Il faut arrêter de fustiger les investisseurs par rapport au prix des matières premières agricoles !
(Easybourse.com) Les investisseurs ne sont pas responsables de la flambée des prix des matières premières agricoles. Ils ajoutent du bruit mais ne le provoquent pas ! Et les régulations qui viseraient à limiter leur intervention ne servent à rien !
A lire également le dossier : «Pourquoi faut-il réguler le marché des matières premières agricoles ?»C'est du moins ce qu'avance Jean-Philippe Olivier, responsable du département matières premières agricoles au sein de BNP Paribas Investment Partners arguant que «l'histoire prouve le contraire. J'en apporterais trois illustrations».
La première illustration donnée par l'expert concerne le marché du riz. Globalement dans le marché mondial du riz, nous avons 5 à 10% seulement de la production mondiale qui fait l'objet d'échanges internationaux. Le reste correspond à de l'autoconsommation des pays producteurs. Parce qu'il y a plusieurs espèces différentes, il n'existe quasiment pas de marché de futures pour le riz. Il y a un marché à Chicago mais celui-ci a une très faible liquidité quotidienne.

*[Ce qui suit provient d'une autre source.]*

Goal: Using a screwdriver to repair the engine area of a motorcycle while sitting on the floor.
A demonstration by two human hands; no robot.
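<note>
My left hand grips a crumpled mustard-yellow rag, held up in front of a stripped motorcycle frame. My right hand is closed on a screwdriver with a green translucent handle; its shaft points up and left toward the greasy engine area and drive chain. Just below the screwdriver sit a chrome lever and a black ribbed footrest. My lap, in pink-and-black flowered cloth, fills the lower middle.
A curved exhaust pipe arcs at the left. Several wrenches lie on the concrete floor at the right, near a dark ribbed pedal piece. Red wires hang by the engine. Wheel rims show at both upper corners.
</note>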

Un autre marché existe en Inde. Ce marché a été fermé par le gouvernement indien en 2006 par crainte de la spéculation. Il a résulté de cette fermeture une moindre transparence du juste prix du riz dans le pays. La volatilité a explosé. Les cours ont atteint des niveaux record notamment du fait de l'embargo décidé sur les exportations consécutif à un niveau de production insuffisant. «Ce sont typiquement les échanges physiques (ou plutôt leur absence), s'établissant sur la consommation marginale (les 5 à 10% d'échanges internationaux en question) qui avaient entrainé la hausse des prix très forte au tout début de l'année 2008, qui s'était répercutée sur le marché des futures. En effet, celui-ci agit comme un thermomètre pour afficher le prix / la température du marché. D'ailleurs, vous conviendrez qu'un thermomètre ne peut pas avoir d'influence sur la température, et nous considérons le marché des futures dans cette même logique» explique Jean-Philippe Olivier.
Un autre exemple réside dans le marché des oignons qui a été un marché relativement prospère aux Etats-Unis. Tellement prospère qu'un marché des futures avait été créé et avait fonctionné jusque dans les années 1950. En 1958, le membre du congrès Gerald Ford qui est ensuite devenu président du pays, a fait fermer le marché des futures des oignons. Et d'aucuns disent qu'il a d'ailleurs gagné en notoriété grâce à cet amendement de loi.
«De nombreuses études ont alors montré que depuis la fermeture de ce marché, la volatilité du prix de l'oignon s'est fortement accrue et que la découverte du juste prix avait cessé» met en avant le responsable de BNP.
Le dernier cas de figure évoqué intéresse le marché du thé. Il n'existe pas sur le thé de marché de futures. Or le prix du thé est monté ces derniers mois de 20 à 50% suivant les types de thé.
«Ces différents cas de figure tendent à démontrer que le fait de fermer un marché de futures de matières premières est beaucoup plus problématique que le fait de laisser différents types d'investisseurs agir sur ce marché».
Selon Mr Olivier les prix sont davantage fixés en fonction de l'état de la production et de la consommation suivant la classique loi de l'offre et de la demande que par de méchants investisseurs qui viendraient déformer le juste équilibre.
«Ces investisseurs peuvent tout au plus déformer la courbe des futures par leurs interventions. C'est ce qui fait qu'il y a des possibilités d'arbitrage exploitables. Mais en soit, à terme le prix de la matière première sera fixé par la rencontre acheteurs-vendeurs».